Consuming this project via pip

pip install "whisper-stream[{feature},...] @ git+https://github.com/ksquarekumar/whisper-stream.git@main"

Development

This project uses pyenv, mamba and poetry to manage environments, dependencies and building wheels.

For correct building of artifacts, this proejct also relies on some poetry plugins:

poetry-multiproject-plugin

poetry-conda

For available extras/features refer to the extras section under [tool.poetry.extras] project manifest

Step by Step installation.

1. Clone this repo.

git clone git+https://github.com/ksquarekumar/whisper-stream.git
1.1. Install pyenv.
curl https://pyenv.run | bash

2. Install a mambaforge environment with pyenv.

pyenv install mambaforge-22.9.0-3 && pyenv shell mambaforge-22.9.0-3 && mamba activate base
mamba install poetry
mamba update --name base --update-all
exec $(SHELL)
poetry self add poetry-conda poetry-multiproject-plugin
poetry self update
2.2. Optionally, set it (base) as the default global interpreter in pyenv.
pyenv global mambaforge-22.9.0-3
exec $(SHELL)

3. Create a project environment (named: whisper_py311) from the existing conda.yml manifest.

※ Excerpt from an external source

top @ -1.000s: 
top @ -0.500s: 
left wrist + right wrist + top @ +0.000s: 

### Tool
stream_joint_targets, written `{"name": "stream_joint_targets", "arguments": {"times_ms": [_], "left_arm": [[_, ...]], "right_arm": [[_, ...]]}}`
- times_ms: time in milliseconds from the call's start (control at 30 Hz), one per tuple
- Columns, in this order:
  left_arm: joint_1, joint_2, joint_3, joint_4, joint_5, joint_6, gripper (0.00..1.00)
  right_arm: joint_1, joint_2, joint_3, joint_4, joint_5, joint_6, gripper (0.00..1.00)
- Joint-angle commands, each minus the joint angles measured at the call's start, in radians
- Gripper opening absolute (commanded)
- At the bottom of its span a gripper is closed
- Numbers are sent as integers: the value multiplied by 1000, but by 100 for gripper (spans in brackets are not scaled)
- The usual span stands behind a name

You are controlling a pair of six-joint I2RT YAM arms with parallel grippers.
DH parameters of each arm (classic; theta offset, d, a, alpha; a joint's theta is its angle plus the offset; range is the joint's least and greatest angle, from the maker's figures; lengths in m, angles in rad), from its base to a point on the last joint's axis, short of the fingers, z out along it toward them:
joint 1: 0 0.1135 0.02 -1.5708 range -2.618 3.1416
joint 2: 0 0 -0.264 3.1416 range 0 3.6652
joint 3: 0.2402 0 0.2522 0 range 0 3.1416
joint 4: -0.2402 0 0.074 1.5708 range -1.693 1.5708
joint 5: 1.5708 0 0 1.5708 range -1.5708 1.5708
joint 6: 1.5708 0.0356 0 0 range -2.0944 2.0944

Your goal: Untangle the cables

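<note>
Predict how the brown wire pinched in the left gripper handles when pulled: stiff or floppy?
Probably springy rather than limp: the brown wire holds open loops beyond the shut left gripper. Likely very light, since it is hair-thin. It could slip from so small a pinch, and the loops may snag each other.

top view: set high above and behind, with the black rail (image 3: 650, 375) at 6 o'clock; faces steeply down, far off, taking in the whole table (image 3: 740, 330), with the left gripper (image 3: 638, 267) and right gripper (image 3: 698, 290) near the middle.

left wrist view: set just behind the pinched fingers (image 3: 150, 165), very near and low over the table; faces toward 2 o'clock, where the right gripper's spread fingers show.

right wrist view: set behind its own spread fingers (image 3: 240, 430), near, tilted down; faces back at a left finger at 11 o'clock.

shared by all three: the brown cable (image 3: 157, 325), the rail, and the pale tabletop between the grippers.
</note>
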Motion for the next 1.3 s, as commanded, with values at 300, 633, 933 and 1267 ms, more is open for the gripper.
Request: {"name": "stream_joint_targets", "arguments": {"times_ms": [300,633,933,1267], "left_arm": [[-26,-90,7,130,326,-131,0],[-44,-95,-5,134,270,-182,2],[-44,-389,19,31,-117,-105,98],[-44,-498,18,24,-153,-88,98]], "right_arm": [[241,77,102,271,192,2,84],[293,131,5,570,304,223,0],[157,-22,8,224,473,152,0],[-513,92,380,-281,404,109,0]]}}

mamba env create -f conda.yml && mamba activate whisper_py311

4. Initialize poetry with the correct python and install project dependencies in a project local virtual environment with poetry.

mamba activate whisper_py311
poetry env use "$(which python)"
poetry install -E "[list of features,..]"
  • For development installs you probably want all of "[dev,test]" groups so poetry install is what you need

  • For non-development install you probably want to exclude [dev,test] groups, so install with:

poetry install --only main

5. Optional, setup project local commit and git hooks

pre-commit install --install-hooks

TL;DR Version for CI Builds

assumes source is present in system

  • within the system python for containers
pip install projects/{feature_set}/requirements.txt
pip install .["{feature_set_extras}",..]
  • with conda as the system's environment manager
conda install mamba
mamba env update -f conda.yml
pip install projects/{feature_set}/requirements.txt
pip install .["{feature_set_extras}",..]

Feature-Sets

License

some jax modules are partially vendored from whisper-jax

whisper-stream is distributed under the terms of the Apache-2.0 license.